Reciban todos los Clubs liberales de la República, nuestras más calurosas felicitaciones y nuestros deseos de que no desmayen en su empresa de civilización, para demostrar que somos dignos hijos de nuestros reformistas, y que deseamos con toda el alma el progreso de nuestra Patria, que tiene que descansar en sus instituciones democráticas por encima del necio oscurantismo.

1 Véase supra, >art. núm. 35.

2 Club liberal “Ponciano Arriaga.” Formado en la ciudad de San Luis Potosí, el 13 de septiembre de 1900, a partir de  la “Invitación al Partido Liberal” suscrita por el ingeniero Camilo Arriaga el 30 de agosto próximo anterior. Arriaga fue nombrado presidente, Antonio Díaz Soto y Gama, vicepresidente; José Ma. Facha, Blas C. Rodríguez, Moisés García, Genaro I. Zapata (secretarios). Renacimiento fue su órgano. Convocó y organizó el Primer Congreso Liberal (5- 11 de febrero de 1901).  Ese congreso le confirió el carácter de “Centro director de la Confederación de clubes liberales.” Para impedirse la celebración del Segundo Congreso Liberal, fue suprimido el 24 de enero de 1902 por Heriberto Barrón, diputado reyista, apoyado por una fuerza militar disfrazada de paisana. Se reinstaló en la ciudad de México el 5 de febrero de 1903. Bajo la siguiente mesa directiva: Presidente, Ing. Camilo Arriaga. Vice-Presidente, Lic. Antonio Diaz Soto y Gama. Tesorero, Benjamín Millán. ler. Secretario, Juan Sarabia. 2º Secretario, Ricardo Flores Magón. 3º Secretario, Santiago de la Hoz. 4º Secretario, Enrique Flores Magón. ler.

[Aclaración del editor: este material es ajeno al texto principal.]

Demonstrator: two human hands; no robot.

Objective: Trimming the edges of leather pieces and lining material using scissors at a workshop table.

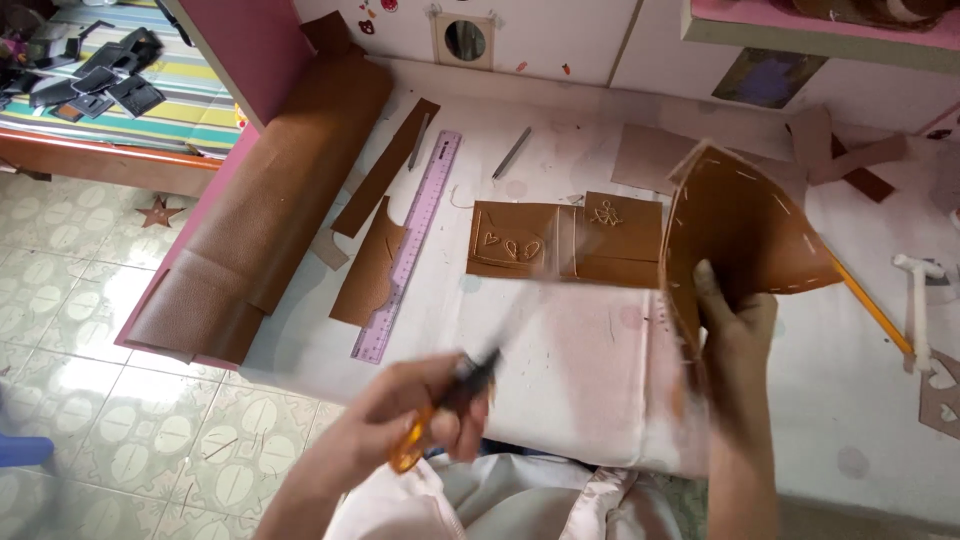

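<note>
Right of centre, the right hand point(735, 325) grips a stitched brown leather piece point(745, 235). Lower centre, the left hand point(430, 410) clenches orange-handled scissors point(440, 420), blurred. Risk: careless blades nick stitching or fingers.

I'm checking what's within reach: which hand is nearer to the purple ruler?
Left. The left hand, gripping orange-handled scissors, sits just right of the purple ruler and its lower end; the right hand holds the stitched leather piece farther right.
</note>
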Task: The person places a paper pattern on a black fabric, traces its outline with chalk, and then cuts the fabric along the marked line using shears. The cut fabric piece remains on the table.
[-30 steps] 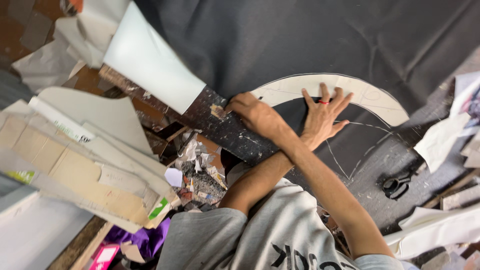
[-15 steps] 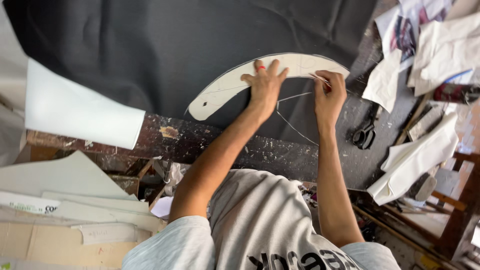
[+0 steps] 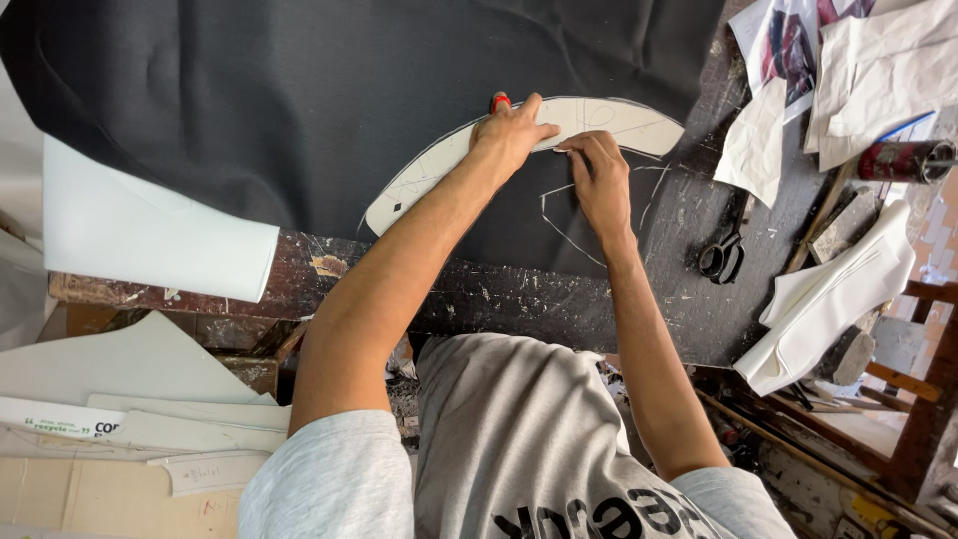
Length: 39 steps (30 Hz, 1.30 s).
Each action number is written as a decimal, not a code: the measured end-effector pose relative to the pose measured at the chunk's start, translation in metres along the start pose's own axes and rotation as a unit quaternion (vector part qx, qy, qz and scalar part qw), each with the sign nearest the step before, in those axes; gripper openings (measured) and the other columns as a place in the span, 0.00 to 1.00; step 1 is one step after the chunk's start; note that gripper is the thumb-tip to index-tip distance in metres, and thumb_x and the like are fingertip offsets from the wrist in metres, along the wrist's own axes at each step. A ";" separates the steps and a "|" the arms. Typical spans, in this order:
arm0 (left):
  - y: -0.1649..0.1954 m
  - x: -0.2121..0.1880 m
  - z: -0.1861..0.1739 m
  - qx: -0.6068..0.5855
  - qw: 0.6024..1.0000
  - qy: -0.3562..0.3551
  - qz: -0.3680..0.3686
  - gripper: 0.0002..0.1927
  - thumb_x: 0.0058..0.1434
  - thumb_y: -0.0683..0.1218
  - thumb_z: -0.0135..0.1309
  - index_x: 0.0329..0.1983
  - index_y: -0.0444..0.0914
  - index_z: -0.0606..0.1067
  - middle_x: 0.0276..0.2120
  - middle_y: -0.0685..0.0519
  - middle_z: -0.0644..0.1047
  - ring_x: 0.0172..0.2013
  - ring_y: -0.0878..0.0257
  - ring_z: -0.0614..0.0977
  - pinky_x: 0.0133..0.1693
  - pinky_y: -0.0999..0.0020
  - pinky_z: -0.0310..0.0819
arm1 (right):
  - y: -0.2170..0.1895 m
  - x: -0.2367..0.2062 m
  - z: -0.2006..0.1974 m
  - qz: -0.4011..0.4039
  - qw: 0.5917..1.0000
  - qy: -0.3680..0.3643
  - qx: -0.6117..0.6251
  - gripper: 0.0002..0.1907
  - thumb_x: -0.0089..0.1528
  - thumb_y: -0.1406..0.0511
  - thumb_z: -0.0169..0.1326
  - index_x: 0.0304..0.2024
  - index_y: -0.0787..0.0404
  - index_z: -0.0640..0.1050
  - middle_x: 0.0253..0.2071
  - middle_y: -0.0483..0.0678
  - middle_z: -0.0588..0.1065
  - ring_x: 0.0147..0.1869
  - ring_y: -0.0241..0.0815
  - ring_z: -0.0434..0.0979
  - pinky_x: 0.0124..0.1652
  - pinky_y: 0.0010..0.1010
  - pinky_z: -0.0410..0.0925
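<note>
Two hands worked a curved cream template lying on black fabric at the bench's far side: left hand spread flat, pinning it; right hand pinched, apparently around chalk, tracing best tight along its edge.

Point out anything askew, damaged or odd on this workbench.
The bench edge is chipped and paint-spattered. The black sheet's left corner is folded over, showing its white underside. Otherwise the left hand presses the curved template flat, with the right hand at its lower edge.
</note>
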<state>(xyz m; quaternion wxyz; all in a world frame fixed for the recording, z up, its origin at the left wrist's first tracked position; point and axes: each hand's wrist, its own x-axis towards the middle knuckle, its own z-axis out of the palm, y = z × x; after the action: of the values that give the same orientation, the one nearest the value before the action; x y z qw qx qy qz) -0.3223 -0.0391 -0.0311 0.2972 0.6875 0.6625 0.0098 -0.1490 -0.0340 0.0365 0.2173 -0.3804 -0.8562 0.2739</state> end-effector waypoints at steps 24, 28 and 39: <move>-0.021 0.010 -0.013 -0.017 0.998 0.002 0.068 0.41 0.51 0.32 0.62 0.63 0.65 0.73 0.57 0.57 0.71 0.49 0.57 0.80 0.45 0.62 0.81 | -0.054 -0.019 0.079 -0.092 0.987 -0.120 0.049 0.10 0.63 0.74 0.56 0.47 0.70 0.78 0.50 0.57 0.76 0.56 0.56 0.76 0.58 0.42 0.70; -0.020 0.004 -0.013 -0.013 0.998 0.012 0.064 0.42 0.51 0.31 0.61 0.62 0.65 0.74 0.55 0.57 0.72 0.45 0.58 0.81 0.43 0.63 0.82 | -0.061 -0.027 0.090 -0.101 0.981 -0.157 0.056 0.12 0.63 0.73 0.56 0.49 0.69 0.79 0.52 0.57 0.75 0.60 0.56 0.74 0.60 0.43 0.69; -0.018 -0.005 -0.024 -0.071 0.997 0.003 0.044 0.20 0.63 0.50 0.57 0.60 0.59 0.75 0.41 0.55 0.79 0.27 0.60 0.82 0.33 0.64 0.78 | -0.084 -0.040 0.104 -0.153 0.963 -0.211 0.069 0.14 0.62 0.71 0.57 0.50 0.70 0.78 0.56 0.59 0.74 0.65 0.58 0.71 0.63 0.45 0.67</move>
<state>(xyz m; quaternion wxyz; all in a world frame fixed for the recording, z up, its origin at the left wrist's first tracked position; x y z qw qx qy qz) -0.3488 -0.0351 -0.0175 0.3420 0.6933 0.6303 0.0718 -0.2297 -0.1433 0.0043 0.0969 -0.1625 -0.9098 0.3695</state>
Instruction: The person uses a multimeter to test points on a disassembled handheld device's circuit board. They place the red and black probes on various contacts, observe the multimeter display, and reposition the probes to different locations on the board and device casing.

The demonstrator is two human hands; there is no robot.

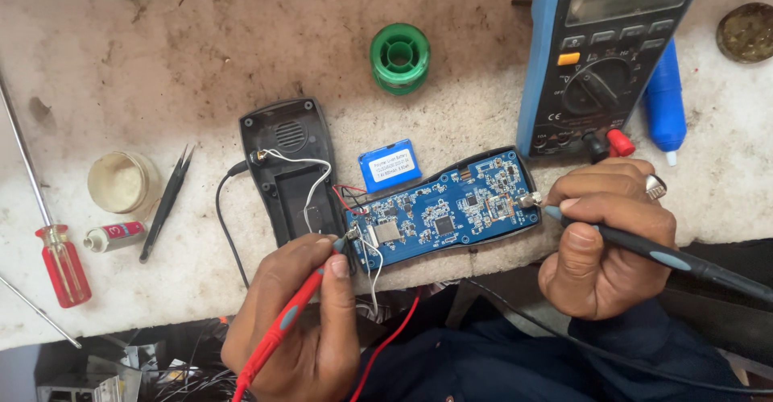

Vocal, Juana B. Gutiérrez de Mendoza. 2º Vocal, Evaristo Guillén. 3er. Vocal, Federico Pérez Fernández. 4º Vocal, Rosalio Bustamante. 5º Vocal, Elisa Acuña y Rosete. 6º Vocal, Alfonso Cravioto. 7° Vocal, María del Refugio Vélez. 8º Vocal, Tomás Sarabia. 9º Vocal, Alfonso Arciniega. lOº Vocal, Humberto Macias Valadez. El 11 de abril del mimso año, emitió otro manifiesto llamando a apoyar un candidato liberal para competir contra el Gral. Porfirio Díaz en las elecciones de 1904. Los más de sus miembros marcharon al exilio a fines de 1903 y principios de 1904. El club se  escindió y disolvió para dar paso a la Junta Organizadora del Partido Liberal Mexicano el 28 de septiembre de 1905.

3 “Art. 5. Nadie puede ser obligado a prestar  trabajos personales sin la justa retribución y sin su pleno consentimiento. El Estado no puede permitir que se lleve a efecto ningún contrato pacto o convenio que tenga por objeto el menoscabo, la érdida o el irrevocable sacrificio de la libertad del hombre ya sea por causa de trabajo, educación o de voto religioso. La ley en consecuencia no reconoce órden monástica, ni puede permitir su establecimiento, cualquiera que sea la denominación u objeto con que pretendan eregirse. Tampoco puede permitir convenio en que el hombre pacte su p´roscripción o destierro.” Recopilación de leyes, decretos y providencias de los poderes legislativo y ejecutivo de la Unión, formada por la redacción del ‘Diario Oficial’. Tomo. XVII, de julio a  diciembre  de 1873. México, Imprenta del gobierno, 1874. p. 507.